Goto had been with the traffic division since 1998.
It was the second time in four months that Donohue made a sad journey to the 'Ewa hospital. On March 4, officer Glen Gaspar, 40, was shot and killed as he struggled to arrest an attempted-murder suspect inside the Baskin-Robbins shop in Kapolei Shopping Center.
The last motorcycle officer who was killed in the line of duty was Randal Young in 1991. Young was killed by a drunken driver as he issued a ticket on the Pali Highway.
Donohue said yesterday's accident was the worst involving motorcycle officers. In October 2001, three patrol officers were injured when they hit a metal light pole that had fallen across Pali Highway.

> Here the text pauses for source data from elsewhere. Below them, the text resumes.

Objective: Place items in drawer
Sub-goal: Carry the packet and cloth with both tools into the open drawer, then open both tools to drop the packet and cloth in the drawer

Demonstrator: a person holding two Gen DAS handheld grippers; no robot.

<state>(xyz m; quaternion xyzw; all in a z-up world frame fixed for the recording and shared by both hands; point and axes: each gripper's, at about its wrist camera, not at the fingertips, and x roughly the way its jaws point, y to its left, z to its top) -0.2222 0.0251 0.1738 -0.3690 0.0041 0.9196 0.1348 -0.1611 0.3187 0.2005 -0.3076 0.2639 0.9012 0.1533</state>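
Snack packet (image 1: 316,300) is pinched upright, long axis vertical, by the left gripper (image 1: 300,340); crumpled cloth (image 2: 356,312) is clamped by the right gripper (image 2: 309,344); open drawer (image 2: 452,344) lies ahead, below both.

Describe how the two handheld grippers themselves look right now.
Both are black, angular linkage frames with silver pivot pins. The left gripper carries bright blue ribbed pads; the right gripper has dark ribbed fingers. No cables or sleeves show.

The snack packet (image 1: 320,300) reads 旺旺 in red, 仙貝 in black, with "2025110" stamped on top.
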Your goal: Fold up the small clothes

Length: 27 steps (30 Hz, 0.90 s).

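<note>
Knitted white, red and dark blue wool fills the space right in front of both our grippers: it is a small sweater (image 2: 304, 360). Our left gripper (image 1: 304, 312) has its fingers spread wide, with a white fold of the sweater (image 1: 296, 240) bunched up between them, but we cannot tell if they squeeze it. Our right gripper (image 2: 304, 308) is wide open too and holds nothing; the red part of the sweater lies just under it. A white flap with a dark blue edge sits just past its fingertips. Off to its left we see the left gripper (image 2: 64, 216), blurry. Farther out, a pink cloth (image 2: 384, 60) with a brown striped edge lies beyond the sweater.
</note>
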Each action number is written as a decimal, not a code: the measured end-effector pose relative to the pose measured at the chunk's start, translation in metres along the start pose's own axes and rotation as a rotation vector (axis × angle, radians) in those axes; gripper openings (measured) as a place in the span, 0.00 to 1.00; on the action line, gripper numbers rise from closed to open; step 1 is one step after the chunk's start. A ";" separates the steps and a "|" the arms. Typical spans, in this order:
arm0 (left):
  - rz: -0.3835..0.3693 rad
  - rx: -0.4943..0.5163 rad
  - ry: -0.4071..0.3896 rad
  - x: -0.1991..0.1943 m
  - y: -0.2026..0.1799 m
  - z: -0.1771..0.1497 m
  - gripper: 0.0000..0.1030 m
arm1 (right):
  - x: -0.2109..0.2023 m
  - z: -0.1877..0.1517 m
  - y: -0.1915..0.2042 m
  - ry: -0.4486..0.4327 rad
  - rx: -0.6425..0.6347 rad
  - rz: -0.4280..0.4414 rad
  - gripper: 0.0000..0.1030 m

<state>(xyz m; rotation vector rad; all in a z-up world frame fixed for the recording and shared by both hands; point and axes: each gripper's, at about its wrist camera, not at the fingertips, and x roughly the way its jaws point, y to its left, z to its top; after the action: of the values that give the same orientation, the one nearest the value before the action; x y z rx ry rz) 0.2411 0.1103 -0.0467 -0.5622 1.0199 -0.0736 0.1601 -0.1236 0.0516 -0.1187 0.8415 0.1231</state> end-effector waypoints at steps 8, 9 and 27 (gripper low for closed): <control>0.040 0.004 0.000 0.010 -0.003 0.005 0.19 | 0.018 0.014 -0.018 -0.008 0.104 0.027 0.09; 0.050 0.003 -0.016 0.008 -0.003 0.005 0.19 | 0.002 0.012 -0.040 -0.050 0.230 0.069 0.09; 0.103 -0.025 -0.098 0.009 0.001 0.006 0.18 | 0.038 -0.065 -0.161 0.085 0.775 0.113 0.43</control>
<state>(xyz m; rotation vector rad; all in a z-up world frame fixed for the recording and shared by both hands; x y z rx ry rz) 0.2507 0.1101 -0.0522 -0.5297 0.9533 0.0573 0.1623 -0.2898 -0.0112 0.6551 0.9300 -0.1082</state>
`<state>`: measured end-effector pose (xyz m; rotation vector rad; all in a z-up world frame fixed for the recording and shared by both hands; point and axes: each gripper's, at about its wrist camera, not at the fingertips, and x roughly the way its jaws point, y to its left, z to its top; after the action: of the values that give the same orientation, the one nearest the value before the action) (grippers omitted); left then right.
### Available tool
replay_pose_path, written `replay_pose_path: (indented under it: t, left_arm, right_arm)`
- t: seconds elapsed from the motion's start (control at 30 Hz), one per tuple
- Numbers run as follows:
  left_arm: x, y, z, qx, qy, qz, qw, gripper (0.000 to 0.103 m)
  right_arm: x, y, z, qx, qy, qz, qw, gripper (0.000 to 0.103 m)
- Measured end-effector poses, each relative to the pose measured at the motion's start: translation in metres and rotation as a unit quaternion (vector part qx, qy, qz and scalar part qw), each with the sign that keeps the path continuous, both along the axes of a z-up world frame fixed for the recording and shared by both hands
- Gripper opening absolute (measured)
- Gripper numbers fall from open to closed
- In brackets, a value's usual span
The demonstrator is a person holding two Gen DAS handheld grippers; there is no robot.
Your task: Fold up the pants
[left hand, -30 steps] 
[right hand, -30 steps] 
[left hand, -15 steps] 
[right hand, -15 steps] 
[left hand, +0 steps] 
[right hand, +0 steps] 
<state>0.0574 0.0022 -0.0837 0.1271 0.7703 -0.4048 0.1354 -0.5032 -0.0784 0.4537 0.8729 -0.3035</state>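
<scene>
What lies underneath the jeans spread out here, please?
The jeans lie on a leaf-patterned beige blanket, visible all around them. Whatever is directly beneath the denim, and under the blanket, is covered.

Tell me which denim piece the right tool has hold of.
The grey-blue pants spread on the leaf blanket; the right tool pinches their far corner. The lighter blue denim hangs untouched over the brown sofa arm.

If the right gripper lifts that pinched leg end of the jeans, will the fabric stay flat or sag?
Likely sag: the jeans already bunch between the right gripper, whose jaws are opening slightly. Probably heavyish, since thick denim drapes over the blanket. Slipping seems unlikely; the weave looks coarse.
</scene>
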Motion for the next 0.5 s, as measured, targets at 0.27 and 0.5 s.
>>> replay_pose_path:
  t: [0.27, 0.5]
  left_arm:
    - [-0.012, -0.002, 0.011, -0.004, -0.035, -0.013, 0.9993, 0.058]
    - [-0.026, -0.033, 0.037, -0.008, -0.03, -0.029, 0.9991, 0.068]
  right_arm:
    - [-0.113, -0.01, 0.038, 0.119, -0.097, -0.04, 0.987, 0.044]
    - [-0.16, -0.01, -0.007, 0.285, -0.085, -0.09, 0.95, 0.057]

Since 1923, 11 motorcycle officers have been killed while on duty. Goto was the 38th Honolulu police officer killed in the line of duty.
"You just never know when it's going to happen," Donohue said. "The officers that I talked to, we're grieving right now. We lost another officer this year."
The highway between Kapolei and Honokai Hale was closed while police conducted their investigation. East-bound traffic moved at a crawl along an open shoulder lane. Westbound traffic was rerouted along Old Farrington Highway, which is normally closed to through traffic.
By 11:30 a.m., both eastbound lanes reopened, but westbound motorists inched along at a snail's pace for much of the afternoon.